Diagrams to die for

Spotlight on: GenMyModel, UML modelling in the browser

Elliot Bentley
genmymodel2

We speak to one of the creators of a new service promising to simplify production of UML-compliant models.

Like it or not, software
is increasingly moving into the browser (see: Firefox OS and most
of Google’s products). Software development, on the other hand, is
transitioning at a far slower pace. While the concept of “coding in
the cloud” has been pioneered by IDEs such as Cloud9 and Codenvy, many developers are sticking
with trusty desktop editors.

One company betting big on this trend taking off is GenMyModel. Based out of Lille,
France, the company have produced a web-based UML modelling tool
which is able to generate code directly from the model’s classes.
Models are constructed using a simple drag-and-drop visual editor,
and can be exported as images, XMI files or auto-generated code
(Java POJOs, JPA beans, SQL or Spring code) to be pushed directly
to GitHub.

GenMyModel CTO Thomas Legrand claims that, as most dedicated
modelling software is far from intuitive, many developers resort to
drawing their UML diagrams by hand. But most drawing tools
currently available are not UML-compliant, meaning there is “no
checking and no compliance”.

“When you use a drawing tool, all you can use is a PDF or
drawing file,” he told JAXenter. “But you cannot explore it or
generate anything from it. And you cannot say to your boss – ‘look,
this is a real model. I’m sure if we just develop this project
using my model, it’s going to be a success’.”

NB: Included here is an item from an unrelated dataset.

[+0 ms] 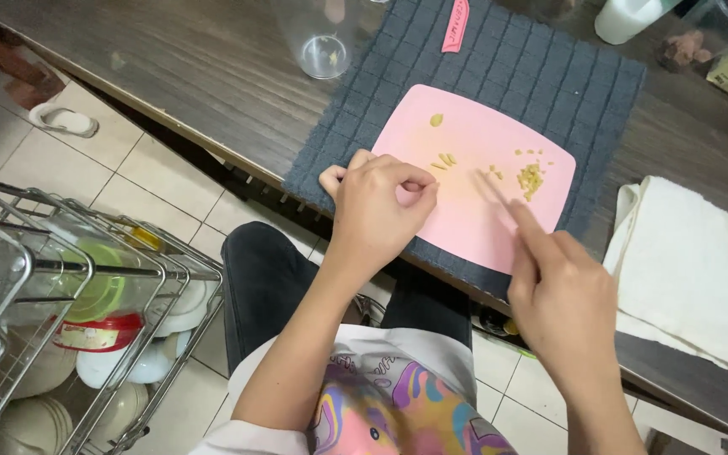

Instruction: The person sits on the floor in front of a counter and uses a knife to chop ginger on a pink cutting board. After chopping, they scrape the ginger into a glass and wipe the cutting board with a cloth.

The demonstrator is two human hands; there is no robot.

As you might expect from a web-based service, sharing files is
as simple as sending a URL. But Legrand says this “only the first
step”, with an update due October allowing for real-time
collaboration on the same document – “the same as Google Drive”.
Following that, the team are ambitiously planning to introduce a
built-in version control system and chat system.

While in beta, the product is entirely free, and will remain so
for at least another year, says Legrand. “We’ll probably have
pricing plans, but the thing is we’ll always be likely to have a
public, free version of GenMyModel for public projects.” In other
words, they’re going with the tried-and-tested GitHub model.

GenMyModel’s origins come out of
an R&D project at Inria, a research institute funded by the
French Government. So far, the company’s costs have been covered
mostly by grants from associated startup programme

Concours national d’aide à la création
d’entreprise
.

“We had a technology to produce and to generate code,” Legrand
told JAXenter. “It was a very technological project, and after a
market study [we found that] users and people said, ‘well, very
interesting, but we’d like to get a good UML tool before, and we
would especially like to get one on the web. And then after that,
that would be great to use your code generators’.”

In April last year, Legrand and co-founders Alexis Muller and
Stéphane Deveaux spun GMM off into a company of its own, focusing
on building a web-based interface for UML.

“We had to face big technical challenges,” Legrand said. “The
main technical problems were around model storage – how do you
store a UML model in a database?”

Synchronising the model and its visual representation live in
the browser also proved difficult, the various issues taking a year
and a half to overcome. However, with the core product now stable,
the team are eyeing up further possibilities.

Once the real-time features are in place, Legrand hopes to
partner with other web-based programming tools, such as code
editors like CodeEnvy. GenMyModel already has APIs designed to make
interaction with external services easy, and Legrande said this
would be a priority in the beginning of next year.

He stressed that the company intends to mark out a niche rather
than take on every aspect of development themselves. “We won’t
create a code editor in the coming months and the coming years,” he
said. “We only want to focus on modelling.”